→ **WORK REQUEST**
Would you output the listing exactly, with every image omitted?

--- COLLECTED MATERIAL Enclosed Below ---

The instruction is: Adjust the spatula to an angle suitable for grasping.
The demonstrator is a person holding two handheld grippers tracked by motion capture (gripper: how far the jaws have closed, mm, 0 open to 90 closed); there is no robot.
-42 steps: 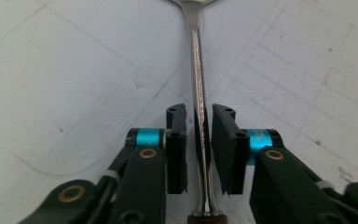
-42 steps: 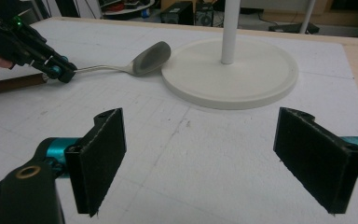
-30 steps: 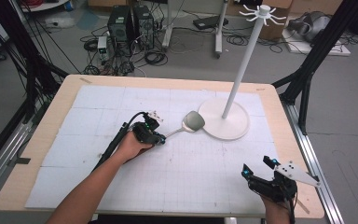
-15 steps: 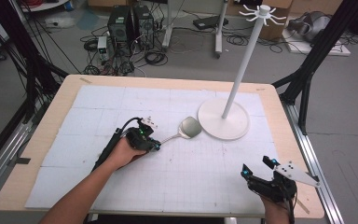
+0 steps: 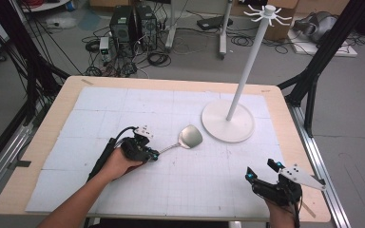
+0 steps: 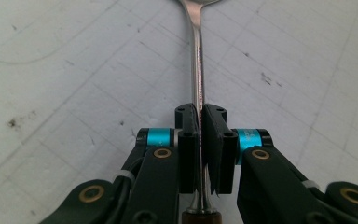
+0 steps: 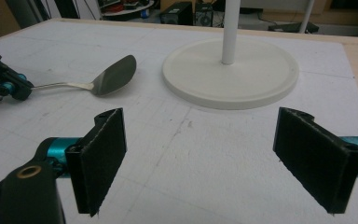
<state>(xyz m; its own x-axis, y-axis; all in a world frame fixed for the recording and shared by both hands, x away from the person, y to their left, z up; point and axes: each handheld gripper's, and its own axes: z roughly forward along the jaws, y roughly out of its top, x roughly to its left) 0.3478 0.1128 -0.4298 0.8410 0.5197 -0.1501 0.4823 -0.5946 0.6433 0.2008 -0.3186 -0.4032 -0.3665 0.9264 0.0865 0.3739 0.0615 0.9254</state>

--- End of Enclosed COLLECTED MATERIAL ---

→ **RESPONSE FOR THIS EXERCISE**
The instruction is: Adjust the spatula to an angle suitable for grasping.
The demonstrator is a person holding two handheld grippers tracked by motion capture (gripper: how far the jaws have closed, mm, 0 open to 90 closed); there is no robot.
-42 steps: 
-42 steps: 
-30 steps: 
-15 steps: 
+0 steps: 
+0 steps: 
+0 steps: 
<state>(xyz m; its own x-axis, y-axis; all in a world frame fixed for the recording and shared by both hands, x away from the person, y to their left, z up; point and axes: each handheld gripper's, and its own axes: z roughly forward along the jaws, y roughly out of its top, x roughly to its left) 0.3478 0.1128 -0.4298 0.8410 0.5197 -0.1501 0.4823 -0.5946 0.6433 0.2008 -0.3186 -0.4032 -0.3665 0.9264 0.0865 0.3739 0.0615 0.9254</state>

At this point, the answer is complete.